The jsChunkEx library is a JavaScript implementation of a feature of xTalk languages known as chunk expressions. Chunk expressions are used to manipulate text strings using natural-language concepts such as characters, words, items, sentences, lines, and paragraphs.
Click each button to see how a body of text is split into chunks below. Hover over each chunk to reveal its descriptor (type and index). Chunk expressions, originating from natural language, start at index 1.
Everyone is entitled to all the rights and freedoms set forth in this Declaration, without distinction of any kind, such as race, colour, sex, language, religion, political or other opinion, national or social origin, property, birth or other status. Furthermore, no distinction shall be made on the basis of the political, jurisdictional or international status of the country or territory to which a person belongs, whether it be independent, trust, non-self-governing or under any other limitation of sovereignty.
How To Use
To use jsChunkEx, embed the following script tag on your page:
<script type="text/javascript" src="http://www.kreativekorp.com/lib/jsChunkEx/jsChunkEx.js"></script>
Or, if you prefer to host it yourself, download jsChunkEx.zip.
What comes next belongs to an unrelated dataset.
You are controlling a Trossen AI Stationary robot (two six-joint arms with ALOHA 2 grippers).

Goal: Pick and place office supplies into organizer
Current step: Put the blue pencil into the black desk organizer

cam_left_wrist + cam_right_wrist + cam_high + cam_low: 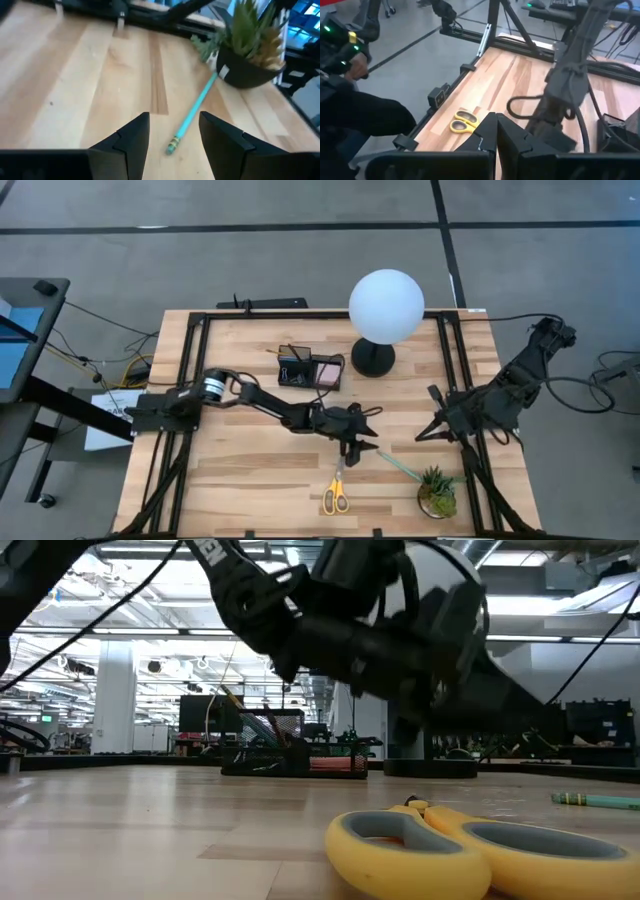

Call jsChunkEx using any of the following APIs:
jsChunkEx.countChunks(text, descriptors, chunkType)
- Count the number of chunks in a string.
jsChunkEx.splitChunks(text, descriptors, chunkType)
- Split a string into an array of its constituent chunks.
jsChunkEx.findChunk(text, descriptors)
- Determine the start and end offset of a chunk in a string.
jsChunkEx.findChunkToDelete(text, descriptors)
- Determine the start offsets of a chunk and the following chunk.
jsChunkEx.getChunk(text, descriptors)
- Return the substring corresponding to a chunk of a string.
jsChunkEx.deleteChunk(text, descriptors)
- Return a string with the specified chunk removed.
jsChunkEx.replaceChunk(text, descriptors, replacement)
- Return a string with a chunk replaced with another string.
jsChunkEx.prependToChunk(text, descriptors, replacement)
- Return a string with a chunk prepended with another string.
jsChunkEx.appendToChunk(text, descriptors, replacement)
- Return a string with a chunk appended with another string.
Where descriptors
is a series of arguments of the following forms:
chunkType, index
- a single chunk at the given index
chunkType, startIndex, endIndex
- a range of chunks between two indices
chunkType, jsChunkEx.BY_CONTENT, stringToMatch
- a chunk matching a given string
chunkType, jsChunkEx.BY_CONTENT, regExpToMatch
- a chunk matching a given regular expression
jsChunkEx.LINE_ENDING, lineEnding
- Change the line ending used by the
jsChunkEx.LINE
chunk type. jsChunkEx.ITEM_DELIMITER, itemDelimiter
- Change the delimiter used by the
jsChunkEx.ITEM
chunk type. jsChunkEx.COLUMN_DELIMITER, columnDelimiter
- Change the delimiter used by the
jsChunkEx.COLUMN
chunk type. jsChunkEx.ROW_DELIMITER, rowDelimiter
- Change the delimiter used by the
jsChunkEx.ROW
chunk type.
And chunkType
is one of the following:
jsChunkEx.CHARACTER
- A Unicode character.
jsChunkEx.WORD
- Sequences of non-whitespace characters separated by whitespace.
jsChunkEx.ITEM
- Sequences of characters delimited by the
jsChunkEx.ITEM_DELIMITER
. jsChunkEx.SENTENCE
- Sequences of characters ending with a period, exclamation point, or question mark.
jsChunkEx.LINE
- Sequences of characters delimited by newline, carriage return, CRLF, or the Unicode line separator or paragraph separator character.
jsChunkEx.PARAGRAPH
- Sequences of characters separated by newline, carriage return, or Unicode line separator or paragraph separator characters.
jsChunkEx.COLUMN
- Sequences of characters delimited by the
jsChunkEx.COLUMN_DELIMITER
. jsChunkEx.ROW
- Sequences of characters delimited by the
jsChunkEx.ROW_DELIMITER
.
And index
is a positive integer for a chunk counted from the beginning of a string,
a negative integer for a chunk counted from the end of a string, or one of the following special values:
jsChunkEx.ANY
- A random chunk.
jsChunkEx.FIRST
- The first chunk.
jsChunkEx.MIDDLE
- The middle chunk.
jsChunkEx.LAST
- The last chunk.
Examples
jsChunkEx.countChunks('Hello, my name is Rebecca.', jsChunkEx.WORD)
- returns
5
jsChunkEx.getChunk('Hello, my name is Rebecca.', jsChunkEx.WORD, 3)
- returns
"name"
jsChunkEx.countChunks('Hello, my name is Rebecca.', jsChunkEx.WORD, 3, jsChunkEx.CHARACTER)
- returns
4
jsChunkEx.deleteChunk('Hello, my name is Rebecca.', jsChunkEx.WORD, 2, 4)
- returns
"Hello, Rebecca."
jsChunkEx.replaceChunk('Hello, my name is Rebecca.', jsChunkEx.WORD, jsChunkEx.LAST, 'Ginny.')
- returns
"Hello, my name is Ginny."
By all means feel free to play around with jsChunkEx on JSFiddle.